■ **EXERCISE AIM**
The complete data, repeated exactly, should form your response.

■ **GIVEN MATERIAL**
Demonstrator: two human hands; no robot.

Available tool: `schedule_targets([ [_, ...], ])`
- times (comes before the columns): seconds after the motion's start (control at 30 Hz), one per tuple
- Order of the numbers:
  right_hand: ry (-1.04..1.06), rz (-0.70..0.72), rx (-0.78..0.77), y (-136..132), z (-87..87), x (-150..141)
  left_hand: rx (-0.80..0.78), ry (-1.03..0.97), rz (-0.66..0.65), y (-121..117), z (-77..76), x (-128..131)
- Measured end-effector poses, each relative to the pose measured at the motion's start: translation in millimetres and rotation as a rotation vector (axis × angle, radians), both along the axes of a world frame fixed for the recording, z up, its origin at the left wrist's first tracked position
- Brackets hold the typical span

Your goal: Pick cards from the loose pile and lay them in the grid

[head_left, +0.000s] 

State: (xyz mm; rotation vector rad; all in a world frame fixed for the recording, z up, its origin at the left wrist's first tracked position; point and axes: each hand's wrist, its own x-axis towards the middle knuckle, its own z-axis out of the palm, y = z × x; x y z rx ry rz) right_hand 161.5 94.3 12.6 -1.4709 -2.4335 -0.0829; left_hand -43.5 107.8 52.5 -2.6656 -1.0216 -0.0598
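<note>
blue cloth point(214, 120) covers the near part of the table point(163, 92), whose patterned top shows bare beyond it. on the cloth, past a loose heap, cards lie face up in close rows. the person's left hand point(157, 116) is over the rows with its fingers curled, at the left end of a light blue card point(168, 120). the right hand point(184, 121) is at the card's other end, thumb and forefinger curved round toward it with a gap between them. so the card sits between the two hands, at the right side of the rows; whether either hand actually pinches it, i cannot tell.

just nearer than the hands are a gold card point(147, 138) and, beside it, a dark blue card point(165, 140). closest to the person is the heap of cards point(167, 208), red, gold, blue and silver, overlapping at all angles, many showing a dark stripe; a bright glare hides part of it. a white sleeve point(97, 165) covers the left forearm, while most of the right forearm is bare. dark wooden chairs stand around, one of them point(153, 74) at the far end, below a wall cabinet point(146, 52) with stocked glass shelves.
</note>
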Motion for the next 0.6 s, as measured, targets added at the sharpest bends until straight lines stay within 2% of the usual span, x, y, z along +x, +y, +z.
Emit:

■ **ANSWER AREA**
Demonstrator: two human hands; no robot.

Available tool: `schedule_targets([ [_, ...], ])`
- times (comes before the columns): seconds after the motion's start (control at 30 Hz), one per tuple
- Order of the numbers:
  right_hand: ry (-1.04..1.06), rz (-0.70..0.72), rx (-0.78..0.77), y (-136..132), z (-87..87), x (-150..141)
  left_hand: rx (-0.80..0.78), ry (-1.03..0.97), rz (-0.66..0.65), y (-121..117), z (-77..76), x (-128..131)
- Measured end-effector poses, each relative to the pose measured at the motion's start: translation in millimetres and rotation as a rotation vector (axis × angle, radians), both along the axes of a world frame fixed for the recording, z up, its origin at the left wrist's first tracked position
- Brackets hold the typical span

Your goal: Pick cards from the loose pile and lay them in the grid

[head_left, +0.000s] 

State: (xyz mm; rotation vector rad; all in a world frame fixed for the recording, z up, its origin at the left wrist's first tracked position; point and axes: each hand's wrist, its own x-axis towards the middle knuckle, its own z-axis out of the palm, y = z × x; x y z rx ry rz) right_hand 161.5 94.3 12.6 -1.4709 -2.4335 -0.0829; left_hand -43.5 107.8 52.5 -2.6656 -1.0216 -0.0598
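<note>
blue cloth point(214, 120) covers the near part of the table point(163, 92), whose patterned top shows bare beyond it. on the cloth, past a loose heap, cards lie face up in close rows. the person's left hand point(157, 116) is over the rows with its fingers curled, at the left end of a light blue card point(168, 120). the right hand point(184, 121) is at the card's other end, thumb and forefinger curved round toward it with a gap between them. so the card sits between the two hands, at the right side of the rows; whether either hand actually pinches it, i cannot tell.

just nearer than the hands are a gold card point(147, 138) and, beside it, a dark blue card point(165, 140). closest to the person is the heap of cards point(167, 208), red, gold, blue and silver, overlapping at all angles, many showing a dark stripe; a bright glare hides part of it. a white sleeve point(97, 165) covers the left forearm, while most of the right forearm is bare. dark wooden chairs stand around, one of them point(153, 74) at the far end, below a wall cabinet point(146, 52) with stocked glass shelves.
</note>
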Motion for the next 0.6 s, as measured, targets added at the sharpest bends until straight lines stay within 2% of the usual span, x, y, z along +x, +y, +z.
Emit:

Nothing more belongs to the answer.